My poor face

My poor face doesn’t like what I’ve just done: it’s expecting to be on the receiving end of slammed doors, cold shoulders and scornful looks. Yes, I’m sending off The Goblin of the East Hill to agents.

I think someone will like it – otherwise I wouldn’t do this – but once the submission is out there I’m mainly expecting failure, with a very, very small amount of hope. Very small.

I’ve sent it to …

No, I’m not going to name them, as they might be the agent who says yes (but they probably won’t).


Tuesday’s Childe

Today being Tuesday I was at Tuesday’s Childe again: that’s the collaborative theatre collective I’m part of. It was a time for re-appraisal and a spot of re-grouping, but we came out of the end of the meeting with a much clearer idea of where we were heading and how we were going to get there. We also agreed to get our wordpress site up and running:

And to round it off, we learned a song: Cold blows the wind. You can hear it – rather better than I can sing it – on John Boden’s A Folk Song A Day. It is a morbid, gloomy song, but absolutely perfect for our work in progress.

Westron wind

So, there we are, looking for songs or poems about the four winds. The North wind is easy, for it doth blow/ and what will poor robin do then, poor thing?

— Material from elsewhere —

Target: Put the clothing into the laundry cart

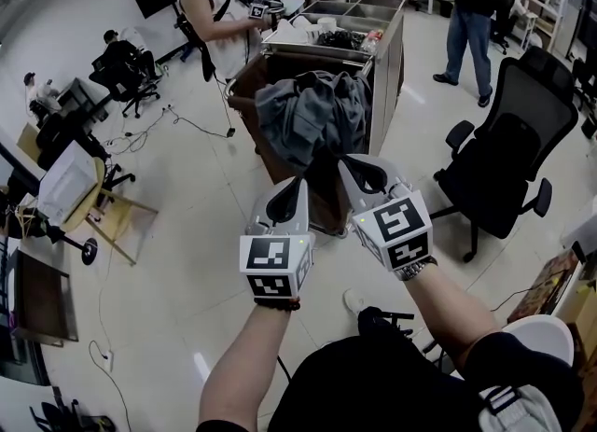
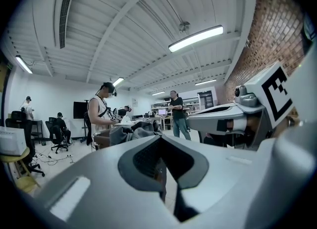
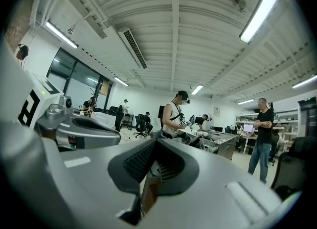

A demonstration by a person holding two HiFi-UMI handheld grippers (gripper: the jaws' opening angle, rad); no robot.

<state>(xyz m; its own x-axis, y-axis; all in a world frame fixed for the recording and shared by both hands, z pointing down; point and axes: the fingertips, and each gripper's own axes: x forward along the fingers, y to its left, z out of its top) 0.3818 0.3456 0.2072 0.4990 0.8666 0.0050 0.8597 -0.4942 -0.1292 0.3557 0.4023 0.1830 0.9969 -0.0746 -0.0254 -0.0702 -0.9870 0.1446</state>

The South wind, well, Blow the wind southerly wraps that up (and, yes, there is a faint Kathleen Ferrier-eque lilt in my head as I type the title). But what of the West wind? Nothing. We scratched our collective head, until a search turned up this beauty:

‘Westron wynde, when wilt thou blow,
The small raine down can raine.
Cryst, if my love were in my armes
And I in my bedde again!’

There’s a backstory to it, but it surprised me as I knew the last three lines, but with a different first line (which I can’t now remember).  But that anonymous verse is a perfect fit for our West wind.

Still looking for the East wind.

Einstein’s banana

Another cracking improv session with Magic If last night at Live Theatre. Two hours of head-stretching learning and story-telling. Together we found the truth about Einstein and his pickled banana, Florence Nightingale and her sledge hammer, and Justin Timberlake and his swan – a very touching tale. We also learned to keep it in the box, which is more important and difficult than it sounds.